# Génération HAMLET V.2.0

« Génération HAMLET d’après Heiner Müller» mise en scène par Pascale Spengler

Dates de représentation

  • à L’espace culturel de Vendenheim 23/06/16
  • au Théâtre TAPS Laiterie à Strasbourg 24/06/16
  • au Théâtre de la Choucrouterie à Strasbourg le mardi 4 ou bien le mardi 11/10/16.
  • au Théâtre Christiane Stroë à Bouxwiller le vendredi 18/11/2016

Chaque génération est confrontée à la terreur. HAMLET est un mythe qui se régénère à chaque génération.

Entre ses deux temps d’écriture, HAMLET de William Shakespeare et HAMLET Machine de Heiner Müller sont à l’œuvre des transformations historiques et des répétitions.

Entre ruines et gravats croit le nouveau, disait Heiner Müller.

Une génération a passé entre l’Ange de l’Histoire de Walter Benjamin et l’Ange Malchanceux de l’Histoire de Heiner Müller. L’Ange de Walter Benjamin se retourne vers le passé et est terrifié par le futur alors que celui de Heiner Müller a du mal à se dégager des décombres. L’effroi demeure.

Chez Heiner Müller, les quatre cent pages de William Shakespeare sont réduites à une tête de Jivaro de treize pages.

Des lambeaux de Shakespeare au royaume des bactéries, disait-il.

Notre intention pour Génération HAMLET est de rentrer dans deux écritures produites à des époques différentes autour du même mythe afin de pouvoir les mettre en rapport, de distinguer la matérialité des éléments dramatiques qui les constituent et les différencient et ainsi de repérer les transformations opérées par Heiner Müller lors de la réécriture d’HAMLET de William Shakespeare.

L’écriture d’ HAMLET Machine s’est déroulée sur plusieurs années.

Les 200 pages de feuillets manuscrits, d’une surprenante qualité plastique, témoignent de ce moment de fermentation artistique de Hamlet Machine de Heiner Müller .[1]

Heiner Müller pose un œil de lynx chirurgical sur l’Histoire. Il dégraisse le mythe d’Hamlet de toute séduction romanesque en l’amputant presque en totalité de sa fable dramatique pour en faire apparaître le squelette, en y greffant des événements historiques qui lui sont contemporains.

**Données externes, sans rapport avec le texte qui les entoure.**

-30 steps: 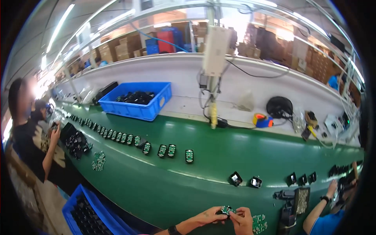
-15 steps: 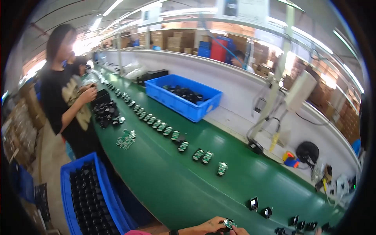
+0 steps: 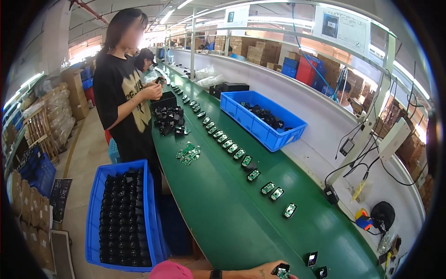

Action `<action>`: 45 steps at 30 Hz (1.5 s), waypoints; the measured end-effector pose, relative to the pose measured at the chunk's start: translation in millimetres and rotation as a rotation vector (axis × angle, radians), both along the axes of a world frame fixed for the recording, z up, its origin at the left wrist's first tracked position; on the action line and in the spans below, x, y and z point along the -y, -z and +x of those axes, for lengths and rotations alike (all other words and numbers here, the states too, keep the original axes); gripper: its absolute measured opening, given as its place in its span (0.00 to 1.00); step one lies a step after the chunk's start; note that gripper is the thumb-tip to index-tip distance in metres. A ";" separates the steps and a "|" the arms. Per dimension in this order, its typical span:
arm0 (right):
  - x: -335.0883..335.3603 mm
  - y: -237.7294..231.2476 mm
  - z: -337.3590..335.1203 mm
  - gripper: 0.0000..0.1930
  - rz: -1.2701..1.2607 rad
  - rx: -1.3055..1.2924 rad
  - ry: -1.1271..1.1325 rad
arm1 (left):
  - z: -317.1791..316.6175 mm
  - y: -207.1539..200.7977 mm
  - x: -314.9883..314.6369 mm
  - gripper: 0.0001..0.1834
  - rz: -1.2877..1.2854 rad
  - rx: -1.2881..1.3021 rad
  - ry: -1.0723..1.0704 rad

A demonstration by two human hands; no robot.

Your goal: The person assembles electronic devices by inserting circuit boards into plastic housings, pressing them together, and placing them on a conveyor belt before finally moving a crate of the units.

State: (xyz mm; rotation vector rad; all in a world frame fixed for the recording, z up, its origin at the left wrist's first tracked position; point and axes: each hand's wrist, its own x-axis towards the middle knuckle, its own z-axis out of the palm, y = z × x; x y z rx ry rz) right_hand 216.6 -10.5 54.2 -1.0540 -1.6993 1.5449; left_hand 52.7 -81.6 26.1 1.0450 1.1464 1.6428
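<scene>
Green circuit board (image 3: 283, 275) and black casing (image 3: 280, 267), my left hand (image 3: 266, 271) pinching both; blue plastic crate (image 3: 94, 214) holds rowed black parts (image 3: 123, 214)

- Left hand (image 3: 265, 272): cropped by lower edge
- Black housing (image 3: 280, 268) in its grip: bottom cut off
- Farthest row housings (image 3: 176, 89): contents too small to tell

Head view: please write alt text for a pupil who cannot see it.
The left hand, at the bottom edge, holds a black casing with a green circuit board. Similar board-filled casings line a long green workbench, near a blue crate of black parts; a co-worker stands at left.
</scene>
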 end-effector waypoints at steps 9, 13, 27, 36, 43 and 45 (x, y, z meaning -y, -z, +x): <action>3.1 -24.8 -18.3 0.16 0.065 0.017 -0.065 | -21.1 -9.7 4.0 0.40 -0.032 0.104 0.102; 2.2 -27.4 -12.0 0.15 0.124 0.043 -0.033 | -29.4 -42.1 1.3 0.36 -0.218 0.230 0.303; 15.0 -43.5 -16.5 0.07 0.478 0.092 0.062 | -3.9 -44.4 2.2 0.31 -0.289 0.090 0.273; 19.0 -46.6 -18.8 0.03 0.518 0.082 0.086 | 0.6 -50.7 -2.8 0.29 -0.256 -0.137 0.099; 1.6 -51.0 -7.5 0.03 0.540 0.257 -0.078 | -3.1 -54.7 -4.6 0.30 -0.169 -0.210 0.083; -2.2 -52.7 -3.3 0.03 0.543 0.227 -0.115 | -4.3 -59.2 -4.4 0.29 -0.166 -0.226 0.133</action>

Ainsi il réactive le mythe d’Hamlet qui au lieu de se propulser vers un progrès opère un retournement vers l’antiquité. Et on se retrouve avec la double figure d’Electre et d’Ophélie qui à la fin d’Hamlet Machine se dissolve dans la blancheur psychiatrique.

C’est une écriture d’une extrême densité et tension dramatique qui continue à interroger les plaies de notre histoire contemporaine. Elle ressuscite le spectral de notre temps.

Avec HAMLET Génération sera inventée théâtralement une façon de cogner le monde avec des interrogations que nous avons.


[1] Citation figurant en dernière page de couverture des Manuscrits de Hamlet Machine des éditions de Minuit.